4.7 Compare Data Sets

In the Oracle Big Data Manager console, you can create, schedule, and run jobs that compare large data sets in different storage providers.

  1. Click the Data tab at the top of the page, and then click the Explorer tab on the left side of the page.
  2. Navigate to and select an item in the left panel and an item in the right panel to compare. You can only compare like items, for example file to file or directory to directory.
  3. On the toolbar, click Compare Compare icon .
  4. In the New compare data job dialog box, provide values as described below.

    General tab

    • Job name: A name is provided for the job, but you can change it if you want.
    • Job type: This read-only field describes the type of job.

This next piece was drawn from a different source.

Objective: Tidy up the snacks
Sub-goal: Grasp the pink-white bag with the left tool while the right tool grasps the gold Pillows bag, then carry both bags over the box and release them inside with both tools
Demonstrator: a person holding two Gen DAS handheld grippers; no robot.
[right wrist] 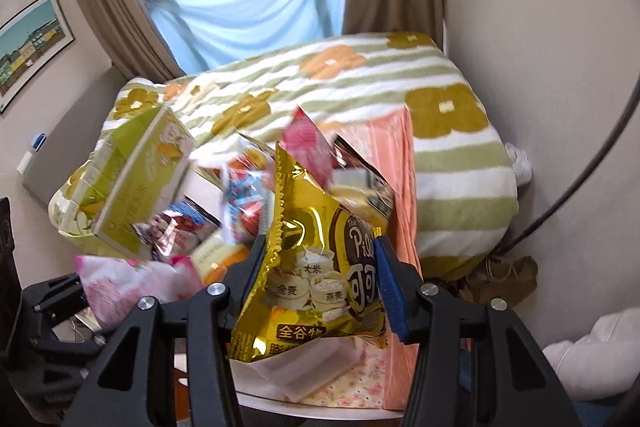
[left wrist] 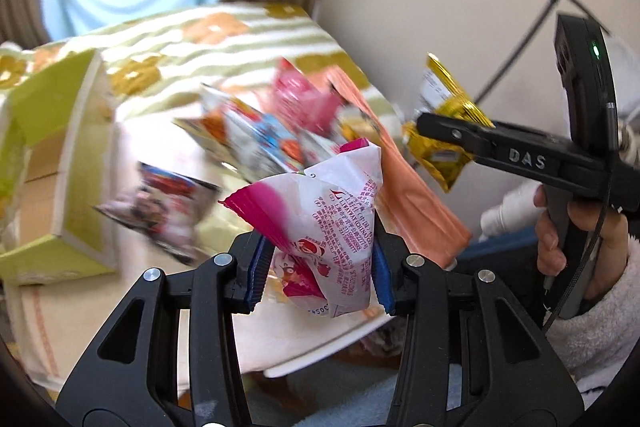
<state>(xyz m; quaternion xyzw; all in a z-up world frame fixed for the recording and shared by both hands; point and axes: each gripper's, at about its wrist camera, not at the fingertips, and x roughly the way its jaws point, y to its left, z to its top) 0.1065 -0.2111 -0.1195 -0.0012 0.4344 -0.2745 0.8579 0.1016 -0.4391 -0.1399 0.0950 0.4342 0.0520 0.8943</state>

In this case, it’s Oracle Distributed Diff - compare.
    • CPU utilization: Use the slider to specify CPU utilization for the job. The proper job configuration will be calculated based on the cluster's shape. This is set to 30 percent by default. If you set this to a higher value, you'll have more CPUs for the job, which can mean better performance when you're copying a large number of files. But assigning more CPUs to a job also means there will be fewer CPUs in the cluster available for other tasks.
    • Memory utilization: Use the slider to specify memory utilization for the job. The proper job configuration will be calculated based on the cluster's shape. This is set to 30 percent by default. Assigning more memory to a job can increase its performance, but also leaves less free memory available for other tasks. If the job is given too little memory, it will crash. If the job is given more memory than what's currently available, it remains in a PENDING state until the requested amount of memory becomes available.
    • Run immediately: Select this option to run the job immediately and only once. This is selected by default.
    • Repeated execution: Select this option to schedule the time and frequency of repeated executions of the job. You can specify a simplified entry, or click Advanced entry to enter a cron expression.

    Advanced tab

    • Diff file block size: Select a value from the drop-down list to specify the level of comparison. The lower the value the more detailed the comparison will be and the more time it will take. The default value is 512 MB.
    • Number of executors per node: Specify the number of CPU cores. The default is 5. If you want to execute this job in parallel with other Spark or MapReduce jobs, decrease the number of cores to increase performance.
    • Memory allocated for driver: Select the memory limit from the drop-down list. Memory allocated for the driver is memory allocated for the Application Driver responsible for task scheduling. The default is 1 GB.
    • Custom logging level: Select this option to log the job’s activity and to select the logging level. The default logging level is INFO. If this check box is not selected, the logging level for the job defaults to whatever is configured in the cluster.
  5. Click Create.

    The Data compare job job_number created dialog box shows minimal status information about the job. When the job completes, click View more details to show more details about the job in the Jobs section of console. You can also click this link while the job is running.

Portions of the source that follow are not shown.